## WORK ITEM
In the material below, print every line exactly and omit the pictures.

## INFORMATION SHOWN
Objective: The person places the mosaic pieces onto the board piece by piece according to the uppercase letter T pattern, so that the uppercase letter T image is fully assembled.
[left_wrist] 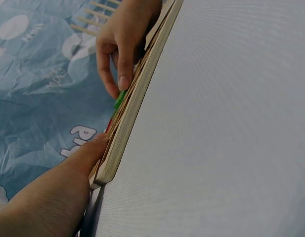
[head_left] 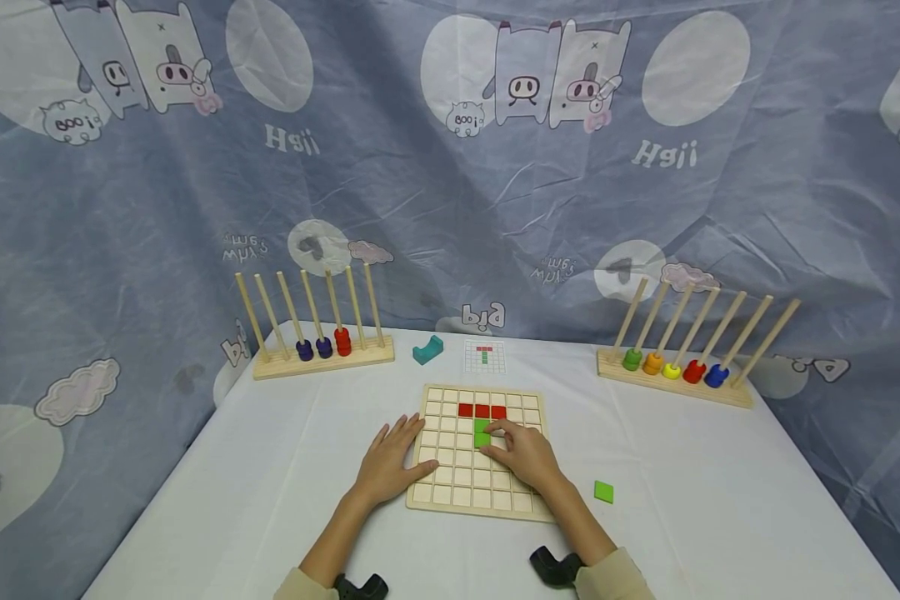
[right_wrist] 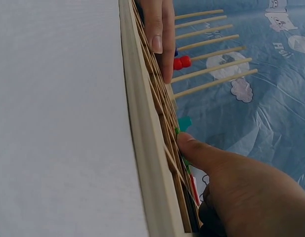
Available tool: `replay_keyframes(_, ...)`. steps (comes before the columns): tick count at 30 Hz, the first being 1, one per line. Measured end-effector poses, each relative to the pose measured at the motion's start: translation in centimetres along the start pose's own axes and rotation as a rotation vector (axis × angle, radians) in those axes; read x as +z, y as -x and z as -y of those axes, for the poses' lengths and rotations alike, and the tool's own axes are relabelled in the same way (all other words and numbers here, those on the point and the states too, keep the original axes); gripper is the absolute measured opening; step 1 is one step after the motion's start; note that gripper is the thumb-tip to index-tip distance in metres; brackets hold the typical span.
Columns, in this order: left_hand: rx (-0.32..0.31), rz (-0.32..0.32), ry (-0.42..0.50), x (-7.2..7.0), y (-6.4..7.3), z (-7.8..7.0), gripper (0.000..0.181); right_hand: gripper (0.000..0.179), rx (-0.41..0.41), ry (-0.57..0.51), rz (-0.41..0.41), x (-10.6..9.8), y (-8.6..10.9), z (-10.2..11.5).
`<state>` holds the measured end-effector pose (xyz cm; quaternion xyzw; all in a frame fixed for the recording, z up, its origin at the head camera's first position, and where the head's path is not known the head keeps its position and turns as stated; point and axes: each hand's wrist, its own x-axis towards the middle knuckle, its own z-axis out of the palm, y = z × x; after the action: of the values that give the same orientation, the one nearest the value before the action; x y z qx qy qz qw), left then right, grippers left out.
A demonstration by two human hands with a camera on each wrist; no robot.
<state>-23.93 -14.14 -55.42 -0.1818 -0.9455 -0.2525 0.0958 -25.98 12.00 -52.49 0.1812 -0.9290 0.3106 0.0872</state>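
A wooden grid board [head_left: 465,507] lies on the white table. Three red tiles [head_left: 482,411] sit side by side in one of its upper rows. Below the middle red one is a green tile [head_left: 481,426], and directly under that a second green tile [head_left: 482,440]. My right hand [head_left: 525,454] pinches this lower green tile between thumb and index finger, over the board. My left hand [head_left: 390,458] rests on the board's left edge, fingers extended and thumb over the cells. In the left wrist view, green shows right under the right fingertips.
Another green tile [head_left: 603,492] lies right of the board. Behind the board are a printed pattern card [head_left: 485,357] and a teal curved block [head_left: 427,350]. Pegged wooden racks with coloured beads stand at back left [head_left: 322,364] and back right [head_left: 675,383], before a patterned cloth [head_left: 450,208].
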Motion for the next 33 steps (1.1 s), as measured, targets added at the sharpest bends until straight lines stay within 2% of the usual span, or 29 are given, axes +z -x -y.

## SOLUTION TO THIS PROBLEM
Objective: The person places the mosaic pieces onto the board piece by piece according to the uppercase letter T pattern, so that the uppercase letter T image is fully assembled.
[left_wrist] 
[head_left] 
[right_wrist] 
Available tool: `replay_keyframes(_, ...)`. steps (comes before the columns): tick count at 30 Hz, the first being 1, one per line. Measured end-effector poses, each relative to the pose measured at the motion's start: translation in centimetres along the start pose's own axes and rotation as a rotation vector (axis × angle, radians) in those axes; read x as +z, y as -x and z as -y of those axes, for the poses' lengths and rotations alike, and the tool's own axes are relabelled in the same way (all other words and numbers here, those on the point and the states too, keep the original axes); gripper is the absolute measured opening; step 1 is one step after the motion's start; note that gripper is the thumb-tip to index-tip distance in metres; brackets hold the typical span.
Columns, in this order: left_hand: rx (-0.32..0.31), rz (-0.32..0.32), ry (-0.42..0.50), x (-7.2..7.0), y (-6.4..7.3), z (-7.8..7.0), gripper (0.000..0.181); right_hand: gripper (0.000..0.179), rx (-0.41..0.41), ry (-0.57..0.51), rz (-0.41..0.41), x (-10.6..9.8), y (-8.6..10.9), z (-10.2..11.5).
`<state>` holds the measured end-effector pose (xyz cm; quaternion xyzw; all in a frame fixed for the recording, z up, its origin at the head camera's first position, and where the head's path is not known the head keeps its position and turns as stated; point and axes: each hand's wrist, its own x-axis towards the middle knuckle, its own z-axis out of the palm, y = z × x; after the action: of the values that give the same orientation, the one nearest the value before the action; x y z qx qy qz qw), left then right, grippers left out.
A demonstration by two human hands with a camera on each wrist; no robot.
<state>-23.93 -14.14 -55.42 -0.1818 -0.9455 -0.2525 0.0958 -25.98 12.00 -52.49 0.1812 -0.9290 0.3106 0.0872</state>
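A wooden grid board [head_left: 465,507] lies on the white table. Three red tiles [head_left: 482,411] sit side by side in one of its upper rows. Below the middle red one is a green tile [head_left: 481,426], and directly under that a second green tile [head_left: 482,440]. My right hand [head_left: 525,454] pinches this lower green tile between thumb and index finger, over the board. My left hand [head_left: 390,458] rests on the board's left edge, fingers extended and thumb over the cells. In the left wrist view, green shows right under the right fingertips.
Another green tile [head_left: 603,492] lies right of the board. Behind the board are a printed pattern card [head_left: 485,357] and a teal curved block [head_left: 427,350]. Pegged wooden racks with coloured beads stand at back left [head_left: 322,364] and back right [head_left: 675,383], before a patterned cloth [head_left: 450,208].
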Motion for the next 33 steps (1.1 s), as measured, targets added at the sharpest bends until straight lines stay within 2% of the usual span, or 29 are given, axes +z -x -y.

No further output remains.